While the Dagestani prosecutors reported a 100 percent success rate in kidnapping cases, they did not mention cases in which people are abducted completely clandestinely, so that no one knows about the origins of the kidnappers. Furthermore, the prosecutors implicitly acknowledged that government agencies might be implicated in abductions, stating that those people who are released by the kidnappers “voluntarily” or manage to escape are afraid to talk to the investigators because they are afraid of being kidnapped again (http://www.kavkaz-uzel.ru/articles/199959/, January 26). If victims of abductions in Dagestan are afraid to talk to investigators and the latter are not particularly concerned about that fact, it suggests that government agencies are involved in the practice of illegal detention.

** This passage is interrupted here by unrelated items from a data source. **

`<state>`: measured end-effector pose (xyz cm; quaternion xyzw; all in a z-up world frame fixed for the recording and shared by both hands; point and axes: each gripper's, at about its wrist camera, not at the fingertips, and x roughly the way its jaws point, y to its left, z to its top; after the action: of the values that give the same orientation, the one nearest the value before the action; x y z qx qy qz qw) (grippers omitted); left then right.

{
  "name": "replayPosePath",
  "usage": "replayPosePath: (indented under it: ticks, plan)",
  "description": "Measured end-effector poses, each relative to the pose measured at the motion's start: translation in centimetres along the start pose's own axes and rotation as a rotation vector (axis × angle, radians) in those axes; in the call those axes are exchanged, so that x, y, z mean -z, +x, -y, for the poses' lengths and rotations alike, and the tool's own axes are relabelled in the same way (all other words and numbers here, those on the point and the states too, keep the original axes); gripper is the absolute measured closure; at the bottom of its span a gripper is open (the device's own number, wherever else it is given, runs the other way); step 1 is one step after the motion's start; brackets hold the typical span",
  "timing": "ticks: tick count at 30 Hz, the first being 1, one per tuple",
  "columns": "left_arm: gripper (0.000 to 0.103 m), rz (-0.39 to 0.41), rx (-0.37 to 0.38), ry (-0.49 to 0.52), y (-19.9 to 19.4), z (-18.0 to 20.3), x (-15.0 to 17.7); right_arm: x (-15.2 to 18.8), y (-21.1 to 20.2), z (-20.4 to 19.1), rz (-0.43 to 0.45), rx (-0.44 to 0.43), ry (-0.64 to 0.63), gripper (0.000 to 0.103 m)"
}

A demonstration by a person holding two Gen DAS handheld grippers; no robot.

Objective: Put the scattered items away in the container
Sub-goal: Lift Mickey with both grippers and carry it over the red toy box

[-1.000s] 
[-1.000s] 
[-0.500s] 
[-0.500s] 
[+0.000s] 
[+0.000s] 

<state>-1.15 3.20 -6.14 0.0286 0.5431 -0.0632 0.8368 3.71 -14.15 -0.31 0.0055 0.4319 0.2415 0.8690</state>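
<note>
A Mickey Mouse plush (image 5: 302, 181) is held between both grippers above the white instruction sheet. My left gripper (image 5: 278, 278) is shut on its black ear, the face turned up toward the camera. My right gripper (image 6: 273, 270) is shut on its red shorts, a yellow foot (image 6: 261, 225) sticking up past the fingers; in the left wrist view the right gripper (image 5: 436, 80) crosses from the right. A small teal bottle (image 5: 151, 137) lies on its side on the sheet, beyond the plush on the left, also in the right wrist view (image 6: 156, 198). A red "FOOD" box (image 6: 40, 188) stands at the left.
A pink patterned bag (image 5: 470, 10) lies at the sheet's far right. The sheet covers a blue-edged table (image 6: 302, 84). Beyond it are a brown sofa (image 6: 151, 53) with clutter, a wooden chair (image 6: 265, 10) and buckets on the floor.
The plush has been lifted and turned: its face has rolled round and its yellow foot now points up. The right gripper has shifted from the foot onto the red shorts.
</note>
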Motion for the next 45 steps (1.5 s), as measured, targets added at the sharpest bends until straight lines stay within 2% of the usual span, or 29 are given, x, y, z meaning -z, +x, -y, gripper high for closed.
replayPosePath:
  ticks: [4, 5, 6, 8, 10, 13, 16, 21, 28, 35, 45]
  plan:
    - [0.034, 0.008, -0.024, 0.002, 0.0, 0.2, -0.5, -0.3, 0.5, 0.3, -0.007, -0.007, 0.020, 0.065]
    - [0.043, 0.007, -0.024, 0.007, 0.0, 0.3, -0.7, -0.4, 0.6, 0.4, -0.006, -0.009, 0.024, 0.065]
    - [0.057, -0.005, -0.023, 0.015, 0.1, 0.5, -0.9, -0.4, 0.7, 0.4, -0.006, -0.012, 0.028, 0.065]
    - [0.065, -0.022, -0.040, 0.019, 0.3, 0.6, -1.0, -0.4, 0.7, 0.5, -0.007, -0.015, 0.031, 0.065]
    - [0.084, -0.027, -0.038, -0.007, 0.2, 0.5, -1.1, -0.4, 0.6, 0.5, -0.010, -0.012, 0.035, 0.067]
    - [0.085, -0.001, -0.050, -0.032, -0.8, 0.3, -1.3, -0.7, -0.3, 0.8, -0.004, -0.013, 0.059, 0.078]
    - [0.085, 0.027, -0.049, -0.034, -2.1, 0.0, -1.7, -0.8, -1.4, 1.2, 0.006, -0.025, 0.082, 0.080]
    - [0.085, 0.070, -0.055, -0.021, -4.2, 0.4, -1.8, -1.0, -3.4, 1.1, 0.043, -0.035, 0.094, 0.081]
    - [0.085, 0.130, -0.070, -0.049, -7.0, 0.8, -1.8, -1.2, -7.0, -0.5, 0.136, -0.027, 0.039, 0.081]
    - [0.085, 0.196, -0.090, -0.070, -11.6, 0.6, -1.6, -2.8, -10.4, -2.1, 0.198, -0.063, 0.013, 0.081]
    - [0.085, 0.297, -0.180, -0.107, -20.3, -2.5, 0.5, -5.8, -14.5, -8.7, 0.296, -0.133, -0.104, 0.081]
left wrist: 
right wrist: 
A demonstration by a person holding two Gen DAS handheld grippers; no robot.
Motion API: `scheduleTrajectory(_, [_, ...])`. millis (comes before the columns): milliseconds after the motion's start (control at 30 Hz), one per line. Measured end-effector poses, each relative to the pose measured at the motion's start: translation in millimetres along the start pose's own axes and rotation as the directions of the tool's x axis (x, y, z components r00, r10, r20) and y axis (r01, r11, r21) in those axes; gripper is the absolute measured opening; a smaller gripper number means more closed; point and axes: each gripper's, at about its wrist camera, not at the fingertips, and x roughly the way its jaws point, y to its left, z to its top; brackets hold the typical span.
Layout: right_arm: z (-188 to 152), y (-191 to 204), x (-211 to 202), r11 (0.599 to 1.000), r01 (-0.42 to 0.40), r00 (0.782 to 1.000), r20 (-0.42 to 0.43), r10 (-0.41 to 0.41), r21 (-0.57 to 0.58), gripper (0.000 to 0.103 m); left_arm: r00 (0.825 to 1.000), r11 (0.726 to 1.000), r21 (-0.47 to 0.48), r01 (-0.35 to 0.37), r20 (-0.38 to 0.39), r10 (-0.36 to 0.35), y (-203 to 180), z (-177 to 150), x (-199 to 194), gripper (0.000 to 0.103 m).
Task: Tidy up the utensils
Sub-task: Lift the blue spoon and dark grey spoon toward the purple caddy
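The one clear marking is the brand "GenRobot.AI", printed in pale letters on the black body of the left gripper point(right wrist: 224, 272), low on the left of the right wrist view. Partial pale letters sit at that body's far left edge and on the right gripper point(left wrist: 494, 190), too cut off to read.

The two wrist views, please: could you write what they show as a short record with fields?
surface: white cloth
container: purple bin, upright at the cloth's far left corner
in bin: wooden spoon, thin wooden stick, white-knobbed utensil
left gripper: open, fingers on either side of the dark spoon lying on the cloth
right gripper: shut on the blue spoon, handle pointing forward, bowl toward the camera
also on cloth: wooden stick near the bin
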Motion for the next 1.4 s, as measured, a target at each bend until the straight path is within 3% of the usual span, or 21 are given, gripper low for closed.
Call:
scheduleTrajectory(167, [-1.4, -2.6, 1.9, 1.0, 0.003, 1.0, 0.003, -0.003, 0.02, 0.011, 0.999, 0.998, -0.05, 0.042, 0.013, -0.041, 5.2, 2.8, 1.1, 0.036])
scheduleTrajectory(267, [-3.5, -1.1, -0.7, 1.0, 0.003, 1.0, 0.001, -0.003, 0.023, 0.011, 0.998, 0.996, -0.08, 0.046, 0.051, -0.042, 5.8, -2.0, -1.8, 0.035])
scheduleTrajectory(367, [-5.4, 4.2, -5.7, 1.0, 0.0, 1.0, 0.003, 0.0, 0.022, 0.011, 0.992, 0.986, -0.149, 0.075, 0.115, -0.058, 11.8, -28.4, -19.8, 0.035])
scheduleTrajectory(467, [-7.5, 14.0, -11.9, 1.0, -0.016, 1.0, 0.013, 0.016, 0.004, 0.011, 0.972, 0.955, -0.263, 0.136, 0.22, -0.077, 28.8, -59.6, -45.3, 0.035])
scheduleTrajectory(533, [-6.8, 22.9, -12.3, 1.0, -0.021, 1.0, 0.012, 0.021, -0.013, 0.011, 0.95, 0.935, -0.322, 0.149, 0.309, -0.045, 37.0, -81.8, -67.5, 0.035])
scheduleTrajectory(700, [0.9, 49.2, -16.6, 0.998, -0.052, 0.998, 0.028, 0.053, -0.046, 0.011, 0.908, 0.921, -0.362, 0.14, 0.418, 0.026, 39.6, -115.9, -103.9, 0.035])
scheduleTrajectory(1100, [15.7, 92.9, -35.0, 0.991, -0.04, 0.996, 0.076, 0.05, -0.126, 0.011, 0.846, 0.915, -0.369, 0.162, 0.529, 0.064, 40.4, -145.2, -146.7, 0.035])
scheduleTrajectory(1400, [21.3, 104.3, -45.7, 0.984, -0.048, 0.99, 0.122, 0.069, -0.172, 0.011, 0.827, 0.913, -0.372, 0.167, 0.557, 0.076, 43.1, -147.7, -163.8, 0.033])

In an unusual departure from its ordinary practice, the Dagestani prosecutor general’s office responded extensively to reports by Kavkazsky Uzel and other news agencies about human rights abuses in the republic. However, the prosecutors either denied that such abuses have occurred or stated that they are “looking into the matter” (http://dagestan.kavkaz-uzel.ru/articles/200091/, January 28). The new wave of political change taking place in Moscow and other major Russian cities may be starting to affect the situation in the North Caucasus. Even though law enforcement agencies have not yet changed their modus operandi in the region, government officials feel the need to fend off public criticism.